On the antimicrobial side, researchers have used muicle extracts to synthesize silver nanoparticles and tested their ability to fight harmful bacteria and fungi. These nanoparticles showed activity against foodborne bacteria like Bacillus cereus and Klebsiella pneumoniae, as well as several crop-damaging fungi. This is still early-stage research with no direct applications for human health yet, but it supports the idea that muicle contains biologically active compounds with real antimicrobial potential.
Early Cancer Research
One of the more intriguing findings involves muicle’s effects on prostate cancer cells in the lab. A 2025 study published in the journal Plants found that muicle extract at lower concentrations slowed cancer cell growth by trapping cells in a resting phase of their life cycle, without killing healthy cells. At those concentrations, over 85% of cells remained viable after 48 hours. Higher concentrations were potently toxic to cancer cells, reducing viability to below 20% and triggering programmed cell death in roughly 58% of the cell population within 24 hours.
This is purely laboratory research. The study authors noted that they did not test the extract against normal prostate cells, so it remains unknown whether muicle would selectively target cancer cells while sparing healthy tissue. No human trials have been conducted.
How to Prepare Muicle Tea
Muicle is most commonly consumed as a tea brewed from dried leaves. The typical preparation calls for about one tablespoon of loose dried leaves per cup. Unlike most herbal teas, muicle benefits from a longer extraction: boil the leaves for 8 to 10 minutes, then remove from heat and let them steep for an additional 10 minutes before straining. The resulting tea has a mild, slightly earthy flavor and a reddish-purple hue from the anthocyanin pigments in the leaves.

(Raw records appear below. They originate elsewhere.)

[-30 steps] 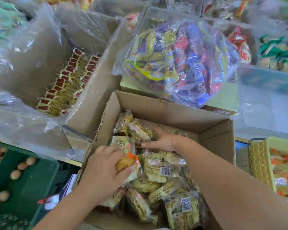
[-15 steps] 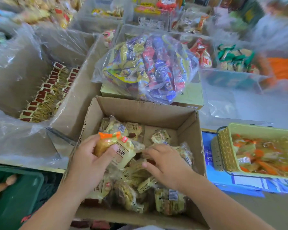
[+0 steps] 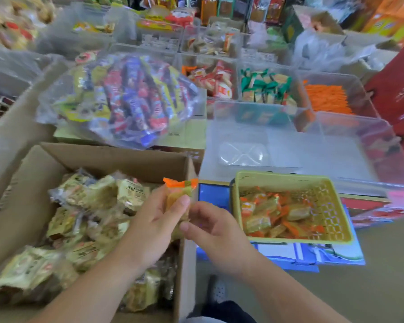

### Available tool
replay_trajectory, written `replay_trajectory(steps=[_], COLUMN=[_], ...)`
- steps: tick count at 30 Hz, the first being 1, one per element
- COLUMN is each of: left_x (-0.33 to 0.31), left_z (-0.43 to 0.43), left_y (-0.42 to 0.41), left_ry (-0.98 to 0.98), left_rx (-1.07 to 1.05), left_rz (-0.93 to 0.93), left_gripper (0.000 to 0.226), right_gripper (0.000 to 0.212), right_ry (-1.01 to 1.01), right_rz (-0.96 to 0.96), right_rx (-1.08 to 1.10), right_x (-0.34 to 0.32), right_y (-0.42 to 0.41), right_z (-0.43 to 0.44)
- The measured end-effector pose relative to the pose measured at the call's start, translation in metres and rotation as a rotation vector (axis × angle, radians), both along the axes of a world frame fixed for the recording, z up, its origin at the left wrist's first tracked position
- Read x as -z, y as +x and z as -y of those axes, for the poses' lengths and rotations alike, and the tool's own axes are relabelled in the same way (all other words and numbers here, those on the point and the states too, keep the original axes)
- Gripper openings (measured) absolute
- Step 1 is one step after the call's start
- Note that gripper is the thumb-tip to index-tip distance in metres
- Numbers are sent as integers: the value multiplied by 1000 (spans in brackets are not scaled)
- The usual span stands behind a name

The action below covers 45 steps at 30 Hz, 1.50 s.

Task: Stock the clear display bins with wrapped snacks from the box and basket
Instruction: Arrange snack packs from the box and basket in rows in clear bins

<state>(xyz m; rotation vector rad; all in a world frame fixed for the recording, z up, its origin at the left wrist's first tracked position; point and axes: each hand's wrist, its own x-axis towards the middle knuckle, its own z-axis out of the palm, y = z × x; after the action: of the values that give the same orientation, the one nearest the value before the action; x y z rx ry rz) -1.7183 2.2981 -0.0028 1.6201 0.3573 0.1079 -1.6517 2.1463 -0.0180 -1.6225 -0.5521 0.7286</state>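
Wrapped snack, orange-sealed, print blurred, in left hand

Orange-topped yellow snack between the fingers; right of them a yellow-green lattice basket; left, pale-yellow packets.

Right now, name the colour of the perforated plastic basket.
Yellow-green plastic basket, clearest in head view.

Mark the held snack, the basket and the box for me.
held snack (image 3: 177, 194), head view, on its yellow body below the orange wrapper end.
basket (image 3: 280, 176), head view, on its far rim.
box (image 3: 117, 161), head view, on its far inner wall.
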Motion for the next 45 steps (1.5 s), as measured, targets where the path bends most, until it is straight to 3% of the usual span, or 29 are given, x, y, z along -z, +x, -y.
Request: replay_trajectory(steps=[3,7,10,13,17,19,21,23,26,29,33,35,38,40,45], left_x=[10,27,42,50,55,59,64,69,80,83,83,86,89,89,81], left_z=[40,61,63,56,29,8,-15,-33,-45,-53,-59,-62,-68,-70,-74], left_y=[27,35,20,0,-27,-40,-53,-65,-80,-81,-72,-69,-72,-75,-81], left_ry=[149,696,894,916,926,993,1077,1034,877,948,1136,1159,1079,1021,886], left_rx=[73,11,16,-37,-251,-300,-233,-132,-62,-52,68,89,51,64,51], left_rz=[-14,-114,-231,-285,-365,-520,-765,-914,-890,-833,-680,-597,-539,-511,-481], left_gripper=[25,50,54,55,56,66,85,102,120,125,97,75,60,62,53], right_gripper=[10,9,16,46,45,41,38,35,35,47,66,86,115,113,81], right_ry=[-36,-312,-626,-892,-825,-749,-685,-602,-406,-368,-736,-949,-1211,-1246,-1119], right_rz=[-23,139,329,373,440,493,544,597,656,794,1083,1112,1108,1119,1167], right_rx=[49,300,341,160,159,112,40,-46,-201,-427,-761,-876,-1032,-1042,-938], right_x=[9,37,59,74,71,64,55,45,26,15,19,25,36,41,32], right_y=[33,83,111,123,118,110,100,85,56,35,31,32,30,26,24], right_z=[51,119,158,173,157,137,110,78,25,-26,-86,-104,-118,-121,-115])
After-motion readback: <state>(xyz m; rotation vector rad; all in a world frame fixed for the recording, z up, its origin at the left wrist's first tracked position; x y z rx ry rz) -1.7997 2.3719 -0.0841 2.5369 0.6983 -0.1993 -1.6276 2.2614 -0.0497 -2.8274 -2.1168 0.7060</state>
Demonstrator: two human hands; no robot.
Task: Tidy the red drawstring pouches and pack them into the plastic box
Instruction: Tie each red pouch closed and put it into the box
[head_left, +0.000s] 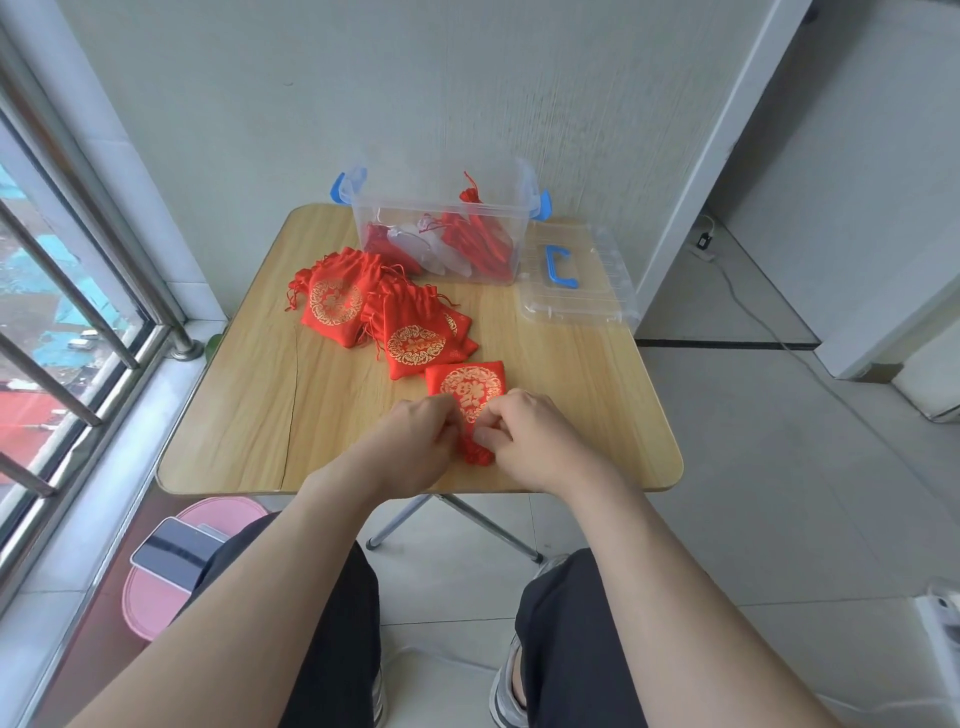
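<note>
A red drawstring pouch (467, 387) with a gold emblem lies near the front of the wooden table (249, 415), its gathered mouth toward me. My left hand (415, 441) and my right hand (530, 436) both pinch that mouth end from either side. Behind it a loose pile of red pouches (384, 312) with gold circles sprawls across the table's middle. The clear plastic box (441, 208) with blue latches stands at the far edge and holds several red pouches leaning at its right side, plus some pale ones.
The box's clear lid (571, 306) with a blue handle lies at the table's far right. A window with metal bars (62, 291) runs along the left. A pink stool (156, 597) carrying a phone (176, 553) sits at my left knee.
</note>
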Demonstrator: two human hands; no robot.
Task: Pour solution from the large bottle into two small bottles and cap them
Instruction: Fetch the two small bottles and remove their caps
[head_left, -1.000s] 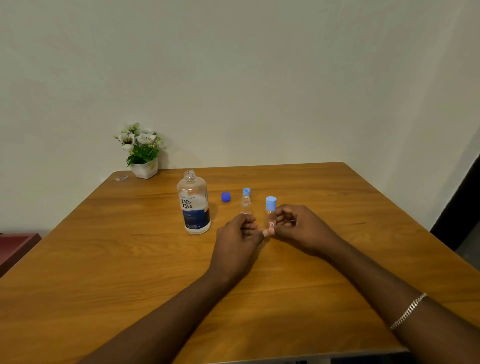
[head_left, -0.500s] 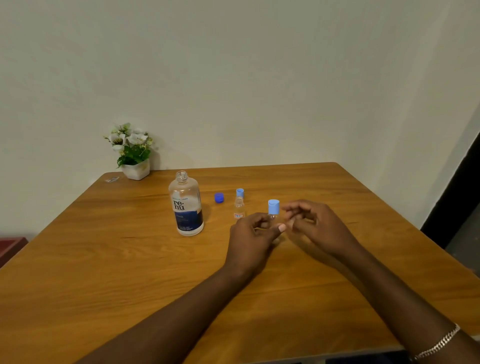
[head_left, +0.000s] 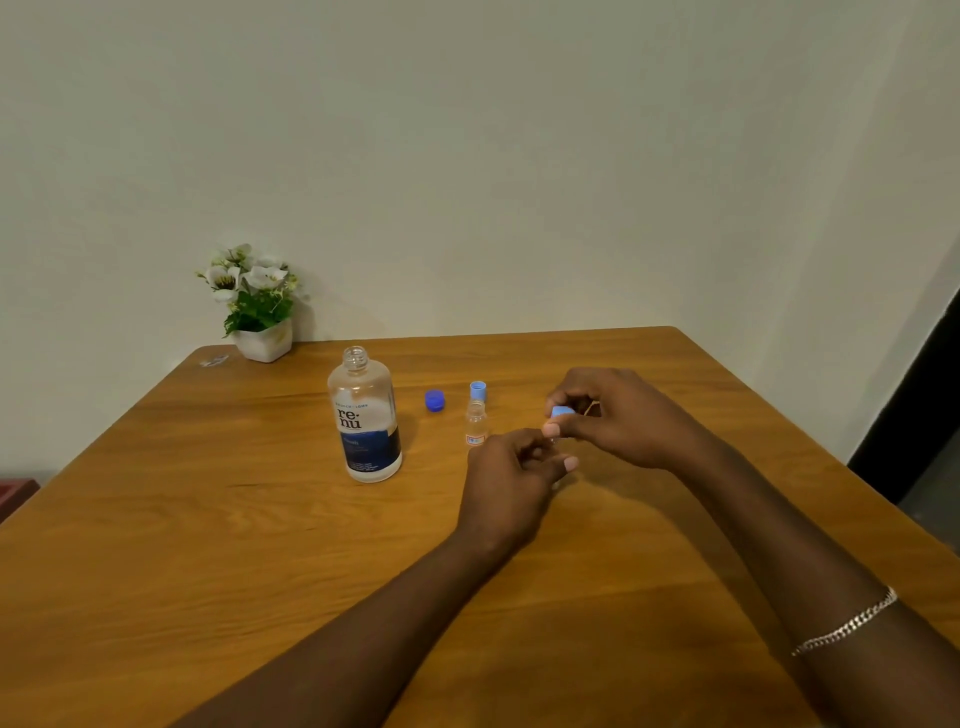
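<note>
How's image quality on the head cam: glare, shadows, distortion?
Head view: soft, even light; faint shadows beside the large bottle and flower pot. No harsh glare; mild sheen on the table. Wide-angle stretch at the edges. Slightly soft overall; bottle label readable. The small bottle is mostly hidden between the left hand and right hand.

Both bare forearms reach forward and converge. The left hand (head_left: 511, 467) curls knuckles-up, its fingertips pinched together in a closed grip low in front. The right hand (head_left: 618, 415), just beyond it, pinches with thumb and fingers; a silver chain bracelet (head_left: 847, 623) circles its wrist.
</note>
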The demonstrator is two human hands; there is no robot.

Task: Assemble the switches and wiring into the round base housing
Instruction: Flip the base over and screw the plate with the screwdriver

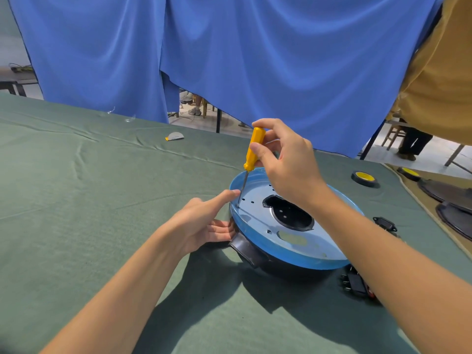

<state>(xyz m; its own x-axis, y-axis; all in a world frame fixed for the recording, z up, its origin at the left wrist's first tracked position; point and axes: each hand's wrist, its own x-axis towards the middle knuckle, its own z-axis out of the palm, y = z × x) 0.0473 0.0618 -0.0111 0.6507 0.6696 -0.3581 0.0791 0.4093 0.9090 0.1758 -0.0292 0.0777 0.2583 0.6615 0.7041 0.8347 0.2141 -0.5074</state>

You can find muicle sold as loose dried leaves or in pre-packaged tea bags through online retailers and Mexican herbal shops. It is sometimes labeled as “Mexican honeysuckle tea” or simply by its scientific name, Justicia spicigera.
Use as a Natural Dye
Before muicle attracted scientific attention for its health properties, it was valued as a source of natural pigment. The anthocyanins in the plant produce deep blue, purple, and reddish tones, and indigenous communities in Mexico used muicle to dye textiles and in traditional body painting. This dual role as both medicine and dye is unusual among medicinal plants and reflects the high concentration of color-producing compounds in its leaves and flowers.
Safety Considerations
There is no established dosage guideline for muicle, and formal toxicity studies in humans have not been published. The laboratory cancer study mentioned above provides some indirect safety data: at lower concentrations, the extract showed minimal toxicity to cells over 48 hours. However, higher concentrations were highly cytotoxic, which underscores that “natural” does not automatically mean safe at any amount. Pregnant or breastfeeding women and people taking blood-related medications should be particularly cautious, since the plant’s traditional use as a blood purifier suggests it may have physiological effects on blood composition or clotting.